目にした瞬間、エリーゼの体の細胞が教えてくれるという衝撃的な感覚が駆け巡り、その生物が妖精王なのだと思い知らされた。
「妖精王様、お目にかかれて光栄です」
エリーゼは、跪き礼をとった。ラルフも同様に、跪き頭を下げた。
「エリーゼ、と言ったか、そちらの男はラルフだな」
「「はい」」
「我の呼びかけに応えし者よ、そなたらは、われの意志に従い、俗世で生きる覚悟があるか?」
「妖精王様の意志……?」
「我の命を分け与えた万物を傷つけず、大切にする心を持ち続け、俗世の穢れから守り抜く覚悟を持てるかどうかだ」
「……」
エリーゼはどう答えるのが正解なのか、思わず考え込んでしまう。
「どうだ? エリーゼ」
妖精王は、答えを急かしてきた。
嘘を吐けばきっと見抜かれてしまうだろうと、エリーゼは思った。良く見せようとして、大きく出るようなことはしない方がいいだろうと思う。

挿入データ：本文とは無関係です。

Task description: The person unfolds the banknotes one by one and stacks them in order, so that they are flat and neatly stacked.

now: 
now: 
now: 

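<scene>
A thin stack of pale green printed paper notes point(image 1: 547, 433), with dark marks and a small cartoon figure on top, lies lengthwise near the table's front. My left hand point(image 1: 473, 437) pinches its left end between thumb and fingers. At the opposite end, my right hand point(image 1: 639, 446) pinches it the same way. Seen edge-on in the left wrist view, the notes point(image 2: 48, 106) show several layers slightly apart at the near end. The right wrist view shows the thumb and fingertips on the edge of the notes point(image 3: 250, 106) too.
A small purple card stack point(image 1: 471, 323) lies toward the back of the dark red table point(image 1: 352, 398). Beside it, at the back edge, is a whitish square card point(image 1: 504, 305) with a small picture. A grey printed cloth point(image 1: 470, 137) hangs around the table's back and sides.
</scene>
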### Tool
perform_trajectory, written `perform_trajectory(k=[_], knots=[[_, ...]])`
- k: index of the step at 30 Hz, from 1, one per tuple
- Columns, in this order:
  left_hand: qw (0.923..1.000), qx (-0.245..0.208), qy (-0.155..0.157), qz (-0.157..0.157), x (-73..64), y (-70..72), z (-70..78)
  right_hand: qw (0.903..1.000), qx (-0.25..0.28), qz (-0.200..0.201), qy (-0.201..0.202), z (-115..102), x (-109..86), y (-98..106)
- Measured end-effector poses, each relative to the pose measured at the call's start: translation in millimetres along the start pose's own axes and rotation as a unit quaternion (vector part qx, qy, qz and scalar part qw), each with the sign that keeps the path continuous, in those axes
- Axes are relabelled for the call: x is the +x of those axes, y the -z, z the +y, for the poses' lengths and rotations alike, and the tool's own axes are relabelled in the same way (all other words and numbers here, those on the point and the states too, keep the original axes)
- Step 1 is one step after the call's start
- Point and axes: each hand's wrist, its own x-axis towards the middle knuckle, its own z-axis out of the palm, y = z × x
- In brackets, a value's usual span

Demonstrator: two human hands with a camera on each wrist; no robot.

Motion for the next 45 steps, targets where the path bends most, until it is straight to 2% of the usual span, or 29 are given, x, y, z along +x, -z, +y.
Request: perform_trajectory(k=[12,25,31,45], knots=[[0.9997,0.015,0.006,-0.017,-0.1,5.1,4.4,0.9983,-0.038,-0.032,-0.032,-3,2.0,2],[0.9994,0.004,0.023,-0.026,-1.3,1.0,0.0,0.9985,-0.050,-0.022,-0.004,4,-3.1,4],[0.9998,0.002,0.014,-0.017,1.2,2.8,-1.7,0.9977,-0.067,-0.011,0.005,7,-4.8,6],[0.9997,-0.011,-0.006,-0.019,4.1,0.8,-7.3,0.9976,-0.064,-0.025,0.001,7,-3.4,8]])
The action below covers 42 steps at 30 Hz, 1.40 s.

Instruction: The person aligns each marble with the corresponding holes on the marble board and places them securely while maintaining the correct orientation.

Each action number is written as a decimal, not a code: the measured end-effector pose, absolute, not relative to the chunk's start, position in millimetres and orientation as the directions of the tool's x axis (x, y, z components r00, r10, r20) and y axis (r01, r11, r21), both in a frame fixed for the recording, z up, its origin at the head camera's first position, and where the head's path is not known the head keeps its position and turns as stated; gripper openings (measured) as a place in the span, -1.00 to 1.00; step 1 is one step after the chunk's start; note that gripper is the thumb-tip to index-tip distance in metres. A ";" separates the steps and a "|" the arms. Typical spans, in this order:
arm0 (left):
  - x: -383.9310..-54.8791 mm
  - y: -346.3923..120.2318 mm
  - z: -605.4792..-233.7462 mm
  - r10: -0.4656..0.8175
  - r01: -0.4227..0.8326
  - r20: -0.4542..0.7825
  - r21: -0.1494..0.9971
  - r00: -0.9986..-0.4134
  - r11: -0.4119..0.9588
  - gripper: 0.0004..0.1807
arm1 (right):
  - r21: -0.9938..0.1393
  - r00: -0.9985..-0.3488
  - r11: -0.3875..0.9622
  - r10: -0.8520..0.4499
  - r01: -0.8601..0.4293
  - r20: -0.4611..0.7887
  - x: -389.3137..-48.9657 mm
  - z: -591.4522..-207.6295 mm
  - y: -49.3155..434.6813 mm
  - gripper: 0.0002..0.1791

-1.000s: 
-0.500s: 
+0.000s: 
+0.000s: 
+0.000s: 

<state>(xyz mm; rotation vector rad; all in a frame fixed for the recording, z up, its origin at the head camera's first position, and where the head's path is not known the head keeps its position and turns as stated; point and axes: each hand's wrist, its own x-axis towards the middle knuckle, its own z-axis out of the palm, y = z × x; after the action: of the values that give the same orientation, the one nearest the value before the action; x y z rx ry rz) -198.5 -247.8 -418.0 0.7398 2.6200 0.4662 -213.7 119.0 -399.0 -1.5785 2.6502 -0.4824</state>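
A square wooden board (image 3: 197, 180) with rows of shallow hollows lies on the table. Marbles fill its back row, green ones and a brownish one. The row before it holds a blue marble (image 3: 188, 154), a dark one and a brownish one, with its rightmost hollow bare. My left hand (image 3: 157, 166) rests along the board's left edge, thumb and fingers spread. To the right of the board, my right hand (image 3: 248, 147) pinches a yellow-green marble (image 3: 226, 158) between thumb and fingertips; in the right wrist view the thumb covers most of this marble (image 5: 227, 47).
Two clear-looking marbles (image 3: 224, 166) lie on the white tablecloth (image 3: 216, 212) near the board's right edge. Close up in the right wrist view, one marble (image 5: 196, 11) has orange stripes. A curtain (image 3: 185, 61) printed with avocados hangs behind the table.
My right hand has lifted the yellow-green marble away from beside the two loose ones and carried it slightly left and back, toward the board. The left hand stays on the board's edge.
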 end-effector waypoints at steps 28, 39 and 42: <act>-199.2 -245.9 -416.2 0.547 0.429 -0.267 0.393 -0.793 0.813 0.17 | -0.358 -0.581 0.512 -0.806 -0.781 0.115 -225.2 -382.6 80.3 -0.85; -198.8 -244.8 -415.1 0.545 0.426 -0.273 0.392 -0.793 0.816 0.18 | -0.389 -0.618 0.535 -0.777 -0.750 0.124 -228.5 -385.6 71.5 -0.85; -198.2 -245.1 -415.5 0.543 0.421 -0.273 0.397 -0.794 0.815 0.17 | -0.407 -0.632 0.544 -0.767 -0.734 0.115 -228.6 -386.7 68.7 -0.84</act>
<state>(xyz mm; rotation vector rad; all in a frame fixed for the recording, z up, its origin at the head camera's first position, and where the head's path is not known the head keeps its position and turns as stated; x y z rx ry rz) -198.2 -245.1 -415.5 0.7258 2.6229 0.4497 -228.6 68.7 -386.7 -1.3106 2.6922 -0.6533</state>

「覚悟なんて、自信がないのに持てるわけがありません」
「エ、エリーゼ!?」
ラルフが、ぎょっとして思わず間抜けな声を上げた。
「ですが、私は自然が好きです。草花を見るのも好きだし、生けるのも大好きです。だから、大切にしたいと思います。この気持ちは揺るがない自信があります」
「そうか、して、ラルフはどうだ」
「私は、エリーゼを守ります。そして、彼女の大事な物ごと全てを愛します」
「! ラルフ様……」
真剣な告白に、エリーゼは胸がきゅんとした。
二人の繋ぐ手に力がこもるのを、妖精王は目を細めて見た。
「我は、そなたらと共に在る。道を踏み外せば、容赦なく我が荒れ狂うことを忘れるな。我の愛し子達よ」
妖精王は、再びリンの音を響かせ、姿を消した。
ラルフとエリーゼが顔を見合わせた瞬間、視界がぐにゃりと歪んだ。離れてしまわぬようにラルフに抱きしめられた瞬間、エリーゼ達は再び意識が奪われた。
王族の秘密の花園は、思念世界にある。
魔力持ちの王族か、妖精王が許可した者のみ扉を開くことのできる異空間である。